● Task details: Skip the pictures. Give all the data again exactly.
-- -- --
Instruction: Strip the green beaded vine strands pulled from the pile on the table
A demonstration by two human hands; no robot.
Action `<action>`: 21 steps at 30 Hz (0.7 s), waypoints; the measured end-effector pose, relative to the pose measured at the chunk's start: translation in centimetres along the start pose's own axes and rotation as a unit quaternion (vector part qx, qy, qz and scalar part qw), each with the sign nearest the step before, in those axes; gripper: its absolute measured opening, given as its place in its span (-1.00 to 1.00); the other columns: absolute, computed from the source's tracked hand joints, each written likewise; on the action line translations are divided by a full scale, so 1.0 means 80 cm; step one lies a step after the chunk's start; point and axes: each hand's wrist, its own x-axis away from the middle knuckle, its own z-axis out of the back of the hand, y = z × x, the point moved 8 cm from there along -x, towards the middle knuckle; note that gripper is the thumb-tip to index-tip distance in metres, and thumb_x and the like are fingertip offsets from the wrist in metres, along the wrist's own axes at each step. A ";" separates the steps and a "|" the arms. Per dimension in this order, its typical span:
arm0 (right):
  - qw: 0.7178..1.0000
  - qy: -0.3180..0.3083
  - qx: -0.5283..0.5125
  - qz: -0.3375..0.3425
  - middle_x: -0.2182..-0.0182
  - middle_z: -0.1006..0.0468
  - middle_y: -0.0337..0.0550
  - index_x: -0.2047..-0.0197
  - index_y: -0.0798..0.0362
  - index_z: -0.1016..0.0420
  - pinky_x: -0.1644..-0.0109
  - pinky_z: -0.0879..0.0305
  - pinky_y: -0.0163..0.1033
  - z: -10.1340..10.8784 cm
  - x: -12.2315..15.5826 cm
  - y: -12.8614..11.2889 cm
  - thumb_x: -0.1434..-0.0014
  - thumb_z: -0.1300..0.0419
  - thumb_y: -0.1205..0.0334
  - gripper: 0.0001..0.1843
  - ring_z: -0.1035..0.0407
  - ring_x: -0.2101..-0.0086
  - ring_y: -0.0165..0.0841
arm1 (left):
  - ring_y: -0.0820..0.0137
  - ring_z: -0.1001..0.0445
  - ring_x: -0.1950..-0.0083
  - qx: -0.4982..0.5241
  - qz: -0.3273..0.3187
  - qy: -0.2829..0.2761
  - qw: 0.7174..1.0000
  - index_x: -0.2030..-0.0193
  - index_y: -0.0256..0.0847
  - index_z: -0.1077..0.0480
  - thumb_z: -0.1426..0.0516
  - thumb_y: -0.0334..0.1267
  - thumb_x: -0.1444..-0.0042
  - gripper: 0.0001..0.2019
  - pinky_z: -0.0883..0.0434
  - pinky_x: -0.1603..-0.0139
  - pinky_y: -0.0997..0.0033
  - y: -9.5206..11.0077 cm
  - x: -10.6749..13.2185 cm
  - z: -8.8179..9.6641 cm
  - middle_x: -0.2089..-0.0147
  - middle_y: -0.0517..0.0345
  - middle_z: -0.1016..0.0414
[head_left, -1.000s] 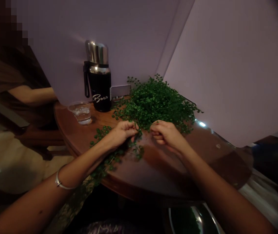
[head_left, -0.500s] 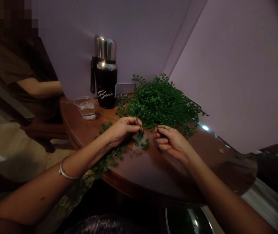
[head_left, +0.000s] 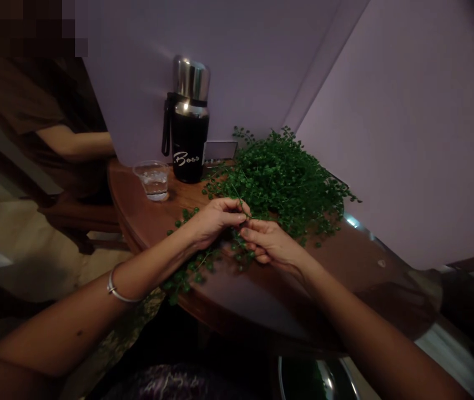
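From my station I have the left hand (head_left: 218,225) pinching a thin green stem (head_left: 243,207), its fingers nearly closed. The right hand (head_left: 273,244) has its fingers drawn together at the same stem. The leafy heap (head_left: 289,178) lies beyond on the surface (head_left: 257,308), right of the black flask (head_left: 189,139).

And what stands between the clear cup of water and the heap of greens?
The head view shows the black Boss thermos, then a rectangular object, both near the wall.
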 end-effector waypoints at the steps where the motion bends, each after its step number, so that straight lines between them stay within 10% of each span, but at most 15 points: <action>1: 1.000 -0.024 0.005 -0.012 0.66 -0.18 -0.42 0.42 0.09 -0.23 0.69 0.33 -0.51 -0.006 0.001 0.002 0.07 -0.27 0.05 -0.65 0.16 0.72 -0.69 | 0.55 -0.27 0.47 -0.002 0.004 -0.002 1.000 0.40 -0.36 -0.40 -0.18 -0.41 0.19 -0.86 -0.18 0.41 0.53 0.000 0.001 -0.001 0.46 0.21 -0.34; 7: 0.994 -0.097 0.013 -0.044 0.66 -0.18 -0.41 0.37 0.10 -0.30 0.69 0.35 -0.50 -0.031 0.009 0.009 0.05 -0.25 0.13 -0.74 0.15 0.72 -0.67 | 0.55 -0.27 0.44 -0.022 -0.010 -0.014 1.000 0.42 -0.36 -0.38 -0.18 -0.41 0.19 -0.88 -0.19 0.41 0.54 0.002 0.001 -0.004 0.42 0.20 -0.35; 14: 0.977 0.107 0.133 0.129 0.70 -0.22 -0.38 0.45 0.10 -0.35 0.66 0.10 -0.45 0.007 0.014 -0.020 0.02 -0.16 0.15 -0.82 -0.02 0.70 -0.59 | 0.58 -0.23 0.55 -0.041 0.025 -0.018 0.999 0.45 -0.33 -0.29 -0.15 -0.32 0.09 -0.88 -0.19 0.51 0.57 -0.006 0.000 -0.005 0.57 0.26 -0.27; 21: 0.943 0.143 0.229 0.195 0.66 -0.28 -0.33 0.48 0.13 -0.39 0.54 -0.07 -0.40 0.012 0.031 -0.037 0.01 -0.12 0.23 -0.87 -0.15 0.62 -0.54 | 0.65 -0.18 0.61 -0.041 0.104 -0.107 0.988 0.31 -0.33 -0.30 -0.23 -0.37 0.16 -0.75 -0.14 0.66 0.64 -0.016 0.010 -0.018 0.47 0.25 -0.30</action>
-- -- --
● Output for this task:
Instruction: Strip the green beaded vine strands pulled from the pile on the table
A demonstration by two human hands; no robot.
Action `<action>`: 21 steps at 30 Hz (0.7 s), waypoints; the measured end-effector pose, relative to the pose measured at the chunk's start: translation in centimetres along the start pose's own axes and rotation as a unit quaternion (vector part qx, qy, qz and scalar part qw), each with the sign nearest the step before, in those axes; gripper: its absolute measured opening, given as its place in its span (-1.00 to 1.00); the other columns: absolute, computed from the source's tracked hand joints, each written likewise; on the action line translations are divided by a full scale, so 1.0 means 80 cm; step one lies a step after the chunk's start; point and axes: each hand's wrist, its own x-axis away from the middle knuckle, its own z-axis out of the back of the hand, y = z × x, the point moved 8 cm from there along -x, towards the middle knuckle; note that gripper is the thumb-tip to index-tip distance in metres, and thumb_x and the like are fingertip offsets from the wrist in metres, along the wrist's own axes at each step. A ";" separates the steps and a "|" the arms. Per dimension in this order, its typical span:
arm0 (right):
  - qw: 0.7178..1.0000
  - qy: -0.3180..0.3083
  - qx: -0.5283..0.5125
  - qz: -0.3375..0.3425
  - middle_x: -0.2182..-0.0182
  - middle_z: -0.1006..0.0468
  - middle_y: -0.0337..0.0550
  - index_x: -0.2047..-0.0197
  - index_y: -0.0798..0.0362
  - index_z: -0.1016..0.0420
  - pinky_x: -0.1644..-0.0109
  - pinky_z: -0.0879..0.0305
  - pinky_y: -0.0163..0.1033
  - z: -10.1340..10.8784 cm
  - x: -12.2315..15.5826 cm
  - y: -12.8614..11.2889 cm
  - thumb_x: -0.1434..-0.0014
  - thumb_z: -0.1300..0.0419
  - thumb_y: -0.1205..0.0334
  - gripper: 0.0001..0.1843
  - ring_z: -0.1035..0.0407
  - ring_x: -0.2101..-0.0086
  - ring_y: -0.0165..0.0841
arm1 (left):
  - ring_y: -0.0820..0.0137
  - ring_z: -0.1001..0.0445
  - ring_x: -0.1950..-0.0083
  - qx: -0.4982..0.5241
  - qz: -0.3273..0.3187
  - qy: -0.2829..0.2761
  - qw: 0.7174..1.0000
  - index_x: -0.2030..-0.0193
  - index_y: -0.0256..0.0847
  - index_z: -0.1077..0.0480
  - thumb_z: -0.1426..0.0516
  - thumb_y: -0.0334..0.1267
  - thumb_x: -0.1444..-0.0042
  - gripper: 0.0001..0.2019
  - pinky_z: -0.0883..0.0434
  - pinky_x: -0.1603..-0.0139
  - pinky_y: -0.0997..0.0033
  - y: -9.5206..11.0077 cm
  - x: -10.6749..13.2185 cm
  - z: -8.8179..9.6641 cm
  - middle_x: -0.2089..-0.0147
  - middle_y: -0.0517..0.0345
  - middle_z: -0.1016..0.0414
[head_left, -1.000s] 
[head_left, -0.500s] 
[head_left, +0.000s] 
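From my station I have the left hand (head_left: 218,225) pinching a thin green stem (head_left: 243,207), its fingers nearly closed. The right hand (head_left: 273,244) has its fingers drawn together at the same stem. The leafy heap (head_left: 289,178) lies beyond on the surface (head_left: 257,308), right of the black flask (head_left: 189,139).

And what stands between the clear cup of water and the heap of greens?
The head view shows the black Boss thermos, then a rectangular object, both near the wall.
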 end-effector waypoints at the steps where the motion bends, each after its step number, so that straight lines between them stay within 10% of each span, but at most 15 points: <action>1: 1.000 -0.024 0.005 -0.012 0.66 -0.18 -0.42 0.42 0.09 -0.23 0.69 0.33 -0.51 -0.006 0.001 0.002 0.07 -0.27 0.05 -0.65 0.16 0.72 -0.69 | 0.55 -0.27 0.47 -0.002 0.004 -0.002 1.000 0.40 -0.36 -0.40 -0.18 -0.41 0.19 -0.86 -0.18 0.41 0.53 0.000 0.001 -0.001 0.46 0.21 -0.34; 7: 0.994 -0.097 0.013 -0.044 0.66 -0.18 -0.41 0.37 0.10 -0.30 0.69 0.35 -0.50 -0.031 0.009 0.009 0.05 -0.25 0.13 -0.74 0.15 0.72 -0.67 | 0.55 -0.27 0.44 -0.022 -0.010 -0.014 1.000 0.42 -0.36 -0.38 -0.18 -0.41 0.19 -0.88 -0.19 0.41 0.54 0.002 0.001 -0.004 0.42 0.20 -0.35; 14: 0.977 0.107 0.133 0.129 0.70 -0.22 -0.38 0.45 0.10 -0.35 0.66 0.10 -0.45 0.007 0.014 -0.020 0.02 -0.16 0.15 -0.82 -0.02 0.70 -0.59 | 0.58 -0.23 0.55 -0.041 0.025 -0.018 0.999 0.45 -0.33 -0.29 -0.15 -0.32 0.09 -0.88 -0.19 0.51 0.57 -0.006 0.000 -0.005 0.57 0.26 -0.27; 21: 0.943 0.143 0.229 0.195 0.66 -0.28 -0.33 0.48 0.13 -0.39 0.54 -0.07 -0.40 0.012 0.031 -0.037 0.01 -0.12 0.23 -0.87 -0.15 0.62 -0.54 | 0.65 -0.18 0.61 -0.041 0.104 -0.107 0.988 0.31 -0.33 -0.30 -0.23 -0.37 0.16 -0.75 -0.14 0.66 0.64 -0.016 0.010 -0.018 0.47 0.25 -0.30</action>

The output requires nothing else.